Chronic low back pain (CLBP) was shown to be associated with pathophysiological changes at several levels of the sensorimotor system. Changes in sensory thresholds have been reported but complete profiles of Quantitative Sensory Testing (QST) were only rarely obtained in CLBP patients. The aim of the present study was to investigate comprehensive QST profiles in CLBP at the painful site (back) and at a site distinct from their painful region (hand) and to compare these data with similar data in healthy controls. We found increased detection thresholds in CLBP patients compared to healthy controls for all innocuous stimuli at the back and extraterritorial to the painful region at the hand. Additionally, CLBP patients showed decreased pain thresholds at both sites. Importantly, there was no interaction between the investigated site and group, i.e. thresholds were changed both at the affected body site and for the site distinct from the painful region (hand). Our results demonstrate severe, widespread changes in somatosensory sensitivity in CLBP patients. These widespread changes point to alterations at higher levels of the neuraxis or/and to a vulnerability to nociceptive plasticity in CLBP patients.
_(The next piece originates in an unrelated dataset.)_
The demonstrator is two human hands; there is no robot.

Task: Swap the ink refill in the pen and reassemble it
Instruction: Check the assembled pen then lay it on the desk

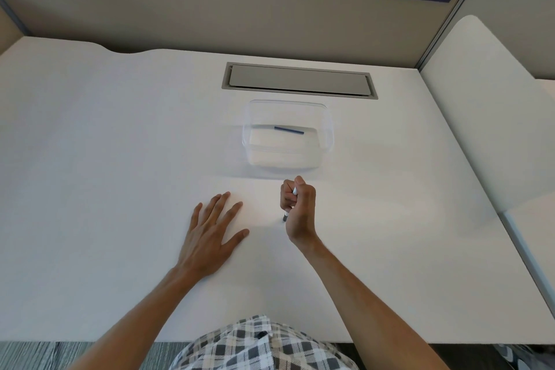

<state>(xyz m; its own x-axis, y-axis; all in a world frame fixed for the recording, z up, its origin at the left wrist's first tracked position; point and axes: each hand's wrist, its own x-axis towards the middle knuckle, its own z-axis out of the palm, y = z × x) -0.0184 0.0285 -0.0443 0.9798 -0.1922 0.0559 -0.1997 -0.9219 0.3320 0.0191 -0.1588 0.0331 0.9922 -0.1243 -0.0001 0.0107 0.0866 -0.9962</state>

Enhanced sensitivity to punctate painful stimuli in female patients with chronic low back pain.

BACKGROUND: Chronic low back pain (CLBP) has been shown to be associated with various pathophysiological changes at several level of the sensorimotor system, pointing to a general hypersensitivity in CLBP patients. The aim of the present study was to investigate signs of generalized mechanical pain hypersensitivity in CLBP patients on the hand and on the painful site of the back. METHODS: Pinprick stimulation according to a validated standardized quantitative sensory testing protocol was used in 14 female CLBP patients and 14 healthy controls (HC) matched for sex and age. Stimulus response functions to pinprick stimulation on the skin were examined at the affected back and reference sites (hand palmar and hand dorsum). Data from CLBP patients were compared with HC and with reference data from the German Research Network on Neuropathic Pain. RESULTS: We found significant differences in the stimulus response functions between CLBP patients and HC. Pain ratings to the pinpricks were increased for low and moderate pinprick stimuli in CLBP patients. Importantly, this kind of specific pinprick hyperalgesia was found not only for the affected body site (back), but also for the remote reference sites (hand dorsum and hand palmar). CONCLUSIONS: We interpret our results as pointing to changes in the nociceptive processing in CLBP at higher levels of the neuraxis, possibly thalamus and/or attentional control, rather than changes of spinal processing. Alternatively, there might be a higher vulnerability to noxious stimulation in CLBP patients.